-- WHAT IS NEEDED --
When a line in the data below includes "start", pick it out and copy it.

Data extracted from a collection:
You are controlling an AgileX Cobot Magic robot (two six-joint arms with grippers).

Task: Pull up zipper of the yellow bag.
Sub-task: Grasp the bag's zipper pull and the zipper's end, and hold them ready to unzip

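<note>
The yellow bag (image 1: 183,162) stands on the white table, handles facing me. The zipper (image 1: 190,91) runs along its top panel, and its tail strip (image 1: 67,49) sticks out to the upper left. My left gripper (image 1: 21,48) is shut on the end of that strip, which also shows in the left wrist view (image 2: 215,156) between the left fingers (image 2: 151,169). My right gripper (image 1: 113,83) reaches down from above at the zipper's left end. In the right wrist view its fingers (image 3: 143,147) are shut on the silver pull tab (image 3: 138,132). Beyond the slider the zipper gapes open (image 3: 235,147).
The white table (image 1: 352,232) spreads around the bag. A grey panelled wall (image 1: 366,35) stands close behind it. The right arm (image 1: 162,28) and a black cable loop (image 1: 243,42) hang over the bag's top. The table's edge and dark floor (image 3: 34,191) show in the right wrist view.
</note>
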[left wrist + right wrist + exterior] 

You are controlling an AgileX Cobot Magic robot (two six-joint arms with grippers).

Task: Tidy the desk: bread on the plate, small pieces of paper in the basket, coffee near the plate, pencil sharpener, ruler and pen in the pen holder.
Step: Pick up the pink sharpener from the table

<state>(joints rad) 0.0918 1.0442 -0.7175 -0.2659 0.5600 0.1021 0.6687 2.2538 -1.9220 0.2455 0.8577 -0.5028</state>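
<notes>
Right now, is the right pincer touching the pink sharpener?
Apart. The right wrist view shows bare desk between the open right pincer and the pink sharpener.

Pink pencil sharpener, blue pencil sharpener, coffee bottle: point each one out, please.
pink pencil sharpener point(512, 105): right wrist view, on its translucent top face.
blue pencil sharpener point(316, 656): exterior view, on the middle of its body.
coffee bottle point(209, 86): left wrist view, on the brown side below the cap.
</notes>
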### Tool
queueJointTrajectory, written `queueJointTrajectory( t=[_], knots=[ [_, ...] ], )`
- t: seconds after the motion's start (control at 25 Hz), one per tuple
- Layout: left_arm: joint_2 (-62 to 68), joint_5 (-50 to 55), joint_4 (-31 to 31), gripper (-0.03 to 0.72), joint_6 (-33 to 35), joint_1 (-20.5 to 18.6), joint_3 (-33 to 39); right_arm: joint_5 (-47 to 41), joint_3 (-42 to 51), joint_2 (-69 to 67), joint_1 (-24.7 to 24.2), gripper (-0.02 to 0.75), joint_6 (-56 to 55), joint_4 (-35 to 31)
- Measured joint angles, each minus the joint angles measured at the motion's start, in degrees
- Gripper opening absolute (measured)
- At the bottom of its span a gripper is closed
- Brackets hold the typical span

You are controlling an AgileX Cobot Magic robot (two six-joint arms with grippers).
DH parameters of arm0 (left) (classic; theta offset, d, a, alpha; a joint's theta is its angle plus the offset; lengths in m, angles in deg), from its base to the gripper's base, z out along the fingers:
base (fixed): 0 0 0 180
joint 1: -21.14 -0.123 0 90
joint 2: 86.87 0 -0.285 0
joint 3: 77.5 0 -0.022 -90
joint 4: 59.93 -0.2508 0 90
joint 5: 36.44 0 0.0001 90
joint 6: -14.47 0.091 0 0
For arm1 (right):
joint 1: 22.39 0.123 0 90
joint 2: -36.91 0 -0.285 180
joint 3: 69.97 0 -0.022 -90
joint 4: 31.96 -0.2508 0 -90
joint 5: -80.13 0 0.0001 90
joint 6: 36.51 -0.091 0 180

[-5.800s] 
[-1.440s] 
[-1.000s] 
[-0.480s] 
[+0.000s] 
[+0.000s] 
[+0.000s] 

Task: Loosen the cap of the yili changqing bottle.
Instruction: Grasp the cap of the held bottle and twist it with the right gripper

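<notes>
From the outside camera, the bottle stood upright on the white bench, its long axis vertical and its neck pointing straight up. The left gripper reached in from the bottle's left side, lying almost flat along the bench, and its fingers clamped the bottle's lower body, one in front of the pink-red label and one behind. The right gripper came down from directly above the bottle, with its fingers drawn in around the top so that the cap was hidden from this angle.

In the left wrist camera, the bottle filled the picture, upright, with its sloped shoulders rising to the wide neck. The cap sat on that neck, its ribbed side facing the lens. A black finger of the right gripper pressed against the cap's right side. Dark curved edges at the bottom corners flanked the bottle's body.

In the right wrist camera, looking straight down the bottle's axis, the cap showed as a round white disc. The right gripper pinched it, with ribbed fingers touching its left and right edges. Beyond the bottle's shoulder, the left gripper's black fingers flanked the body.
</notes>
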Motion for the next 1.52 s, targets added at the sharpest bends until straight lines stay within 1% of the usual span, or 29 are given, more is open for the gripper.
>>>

-- EXERCISE ANSWER --
- t: seconds after the motion's start (control at 25 Hz), one per tuple
- Measured joint angles, each minus the joint angles measured at the motion's start, in degrees

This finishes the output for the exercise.